▸ Activity
Your answer is one number: the count of lines below that hold the word "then".

= = = =

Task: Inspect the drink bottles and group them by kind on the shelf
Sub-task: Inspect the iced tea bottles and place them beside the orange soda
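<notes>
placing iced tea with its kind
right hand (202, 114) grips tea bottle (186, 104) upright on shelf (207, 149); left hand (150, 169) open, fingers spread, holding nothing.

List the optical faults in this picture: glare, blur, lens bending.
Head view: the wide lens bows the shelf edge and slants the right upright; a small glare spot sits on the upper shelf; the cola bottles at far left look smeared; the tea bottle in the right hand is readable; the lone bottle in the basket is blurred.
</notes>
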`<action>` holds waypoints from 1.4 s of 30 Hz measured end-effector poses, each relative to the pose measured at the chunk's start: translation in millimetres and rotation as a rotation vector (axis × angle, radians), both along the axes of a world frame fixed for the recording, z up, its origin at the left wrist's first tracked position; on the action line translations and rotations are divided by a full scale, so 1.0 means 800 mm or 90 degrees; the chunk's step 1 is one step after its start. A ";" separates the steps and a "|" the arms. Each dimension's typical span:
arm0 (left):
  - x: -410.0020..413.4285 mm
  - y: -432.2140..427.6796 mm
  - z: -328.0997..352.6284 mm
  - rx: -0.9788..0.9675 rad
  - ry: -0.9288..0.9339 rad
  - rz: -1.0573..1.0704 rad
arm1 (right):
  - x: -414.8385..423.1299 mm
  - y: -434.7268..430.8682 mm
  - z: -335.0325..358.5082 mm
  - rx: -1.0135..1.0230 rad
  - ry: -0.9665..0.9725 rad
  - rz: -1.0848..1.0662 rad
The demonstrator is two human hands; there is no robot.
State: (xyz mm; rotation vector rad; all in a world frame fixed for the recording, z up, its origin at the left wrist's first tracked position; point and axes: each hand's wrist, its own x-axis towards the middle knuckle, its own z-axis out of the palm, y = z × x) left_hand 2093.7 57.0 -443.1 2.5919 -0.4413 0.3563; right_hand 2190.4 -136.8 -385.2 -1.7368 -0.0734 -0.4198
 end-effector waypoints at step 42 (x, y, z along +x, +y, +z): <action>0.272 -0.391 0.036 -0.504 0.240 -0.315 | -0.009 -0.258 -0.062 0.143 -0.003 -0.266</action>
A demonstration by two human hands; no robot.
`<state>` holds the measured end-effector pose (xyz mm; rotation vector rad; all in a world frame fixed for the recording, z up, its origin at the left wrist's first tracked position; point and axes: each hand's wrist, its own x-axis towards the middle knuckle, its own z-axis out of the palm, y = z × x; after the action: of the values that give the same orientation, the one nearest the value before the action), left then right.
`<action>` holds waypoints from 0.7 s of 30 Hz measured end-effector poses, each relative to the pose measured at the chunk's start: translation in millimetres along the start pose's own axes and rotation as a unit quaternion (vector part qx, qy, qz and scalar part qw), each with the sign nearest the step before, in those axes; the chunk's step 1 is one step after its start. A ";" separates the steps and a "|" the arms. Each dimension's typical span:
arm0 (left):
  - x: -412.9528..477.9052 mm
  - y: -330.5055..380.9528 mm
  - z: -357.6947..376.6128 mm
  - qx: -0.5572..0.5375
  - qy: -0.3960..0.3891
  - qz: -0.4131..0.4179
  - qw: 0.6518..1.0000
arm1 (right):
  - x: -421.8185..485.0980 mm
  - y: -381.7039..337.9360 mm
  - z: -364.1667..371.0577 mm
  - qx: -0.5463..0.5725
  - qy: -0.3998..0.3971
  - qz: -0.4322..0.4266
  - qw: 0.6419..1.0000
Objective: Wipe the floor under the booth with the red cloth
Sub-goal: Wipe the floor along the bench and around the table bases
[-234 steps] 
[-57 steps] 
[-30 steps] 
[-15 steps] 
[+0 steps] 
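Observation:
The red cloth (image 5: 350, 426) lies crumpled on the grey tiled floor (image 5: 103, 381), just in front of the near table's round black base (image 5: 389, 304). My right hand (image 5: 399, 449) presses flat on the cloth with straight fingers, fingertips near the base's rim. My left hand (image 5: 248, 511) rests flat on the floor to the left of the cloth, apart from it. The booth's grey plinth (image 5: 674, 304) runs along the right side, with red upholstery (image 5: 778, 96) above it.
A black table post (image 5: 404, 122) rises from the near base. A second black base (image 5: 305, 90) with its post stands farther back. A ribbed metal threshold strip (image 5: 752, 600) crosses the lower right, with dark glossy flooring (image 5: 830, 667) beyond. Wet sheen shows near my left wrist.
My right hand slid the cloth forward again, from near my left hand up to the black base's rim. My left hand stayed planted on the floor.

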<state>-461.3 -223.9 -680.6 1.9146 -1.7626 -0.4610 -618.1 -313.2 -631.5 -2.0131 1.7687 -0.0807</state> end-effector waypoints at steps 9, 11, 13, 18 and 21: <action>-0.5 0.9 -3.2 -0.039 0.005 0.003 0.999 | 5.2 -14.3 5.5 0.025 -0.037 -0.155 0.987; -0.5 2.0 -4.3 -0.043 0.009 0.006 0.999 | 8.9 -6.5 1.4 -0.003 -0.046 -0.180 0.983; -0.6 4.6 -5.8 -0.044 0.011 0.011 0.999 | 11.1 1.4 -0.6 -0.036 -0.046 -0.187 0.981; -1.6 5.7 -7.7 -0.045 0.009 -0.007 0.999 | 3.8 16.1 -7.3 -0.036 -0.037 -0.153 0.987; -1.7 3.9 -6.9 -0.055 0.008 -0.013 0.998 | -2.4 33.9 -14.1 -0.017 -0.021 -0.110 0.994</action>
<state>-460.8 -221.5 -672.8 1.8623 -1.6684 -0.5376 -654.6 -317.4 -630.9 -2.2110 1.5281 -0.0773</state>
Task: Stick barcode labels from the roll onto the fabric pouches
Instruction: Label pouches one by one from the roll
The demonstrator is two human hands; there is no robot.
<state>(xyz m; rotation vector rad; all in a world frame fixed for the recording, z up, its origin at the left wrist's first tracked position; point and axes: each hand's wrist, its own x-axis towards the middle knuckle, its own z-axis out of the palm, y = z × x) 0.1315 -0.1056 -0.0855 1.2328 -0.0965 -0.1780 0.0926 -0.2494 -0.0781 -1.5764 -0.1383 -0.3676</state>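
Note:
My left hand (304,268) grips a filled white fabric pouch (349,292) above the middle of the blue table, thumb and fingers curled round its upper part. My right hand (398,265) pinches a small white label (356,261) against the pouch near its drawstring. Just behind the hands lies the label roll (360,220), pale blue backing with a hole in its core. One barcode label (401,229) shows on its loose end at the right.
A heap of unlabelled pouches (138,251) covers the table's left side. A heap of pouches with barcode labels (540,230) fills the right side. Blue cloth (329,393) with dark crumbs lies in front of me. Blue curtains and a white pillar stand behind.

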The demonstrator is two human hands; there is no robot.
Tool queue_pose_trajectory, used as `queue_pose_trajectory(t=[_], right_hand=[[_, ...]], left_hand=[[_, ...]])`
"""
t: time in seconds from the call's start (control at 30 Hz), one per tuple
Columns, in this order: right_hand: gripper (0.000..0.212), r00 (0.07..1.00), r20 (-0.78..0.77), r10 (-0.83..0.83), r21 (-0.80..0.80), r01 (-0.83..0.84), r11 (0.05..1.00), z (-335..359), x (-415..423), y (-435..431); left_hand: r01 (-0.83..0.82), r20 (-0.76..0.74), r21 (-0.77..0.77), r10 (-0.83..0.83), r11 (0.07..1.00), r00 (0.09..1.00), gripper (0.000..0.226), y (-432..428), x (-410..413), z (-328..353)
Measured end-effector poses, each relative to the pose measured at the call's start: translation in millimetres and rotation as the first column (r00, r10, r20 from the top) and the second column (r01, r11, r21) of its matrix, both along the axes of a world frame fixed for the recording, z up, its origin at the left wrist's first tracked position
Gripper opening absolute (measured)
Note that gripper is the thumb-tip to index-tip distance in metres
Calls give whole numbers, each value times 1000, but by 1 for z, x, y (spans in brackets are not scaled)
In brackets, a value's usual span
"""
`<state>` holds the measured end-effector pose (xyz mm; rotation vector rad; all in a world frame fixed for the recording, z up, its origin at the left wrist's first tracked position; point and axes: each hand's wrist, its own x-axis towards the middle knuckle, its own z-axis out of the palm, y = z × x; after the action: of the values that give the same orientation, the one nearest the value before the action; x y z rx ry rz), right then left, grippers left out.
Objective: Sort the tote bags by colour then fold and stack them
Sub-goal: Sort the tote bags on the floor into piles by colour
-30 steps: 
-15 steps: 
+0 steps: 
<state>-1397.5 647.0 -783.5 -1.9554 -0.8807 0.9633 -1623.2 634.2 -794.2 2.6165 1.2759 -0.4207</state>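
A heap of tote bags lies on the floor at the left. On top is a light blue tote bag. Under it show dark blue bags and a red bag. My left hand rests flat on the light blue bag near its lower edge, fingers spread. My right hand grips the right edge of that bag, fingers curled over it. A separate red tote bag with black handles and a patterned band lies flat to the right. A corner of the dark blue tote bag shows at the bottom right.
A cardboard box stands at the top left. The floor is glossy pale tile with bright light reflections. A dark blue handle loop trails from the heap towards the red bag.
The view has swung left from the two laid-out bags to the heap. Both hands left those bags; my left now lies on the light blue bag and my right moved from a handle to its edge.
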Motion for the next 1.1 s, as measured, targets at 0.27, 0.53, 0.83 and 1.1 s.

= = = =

▸ Task solution
3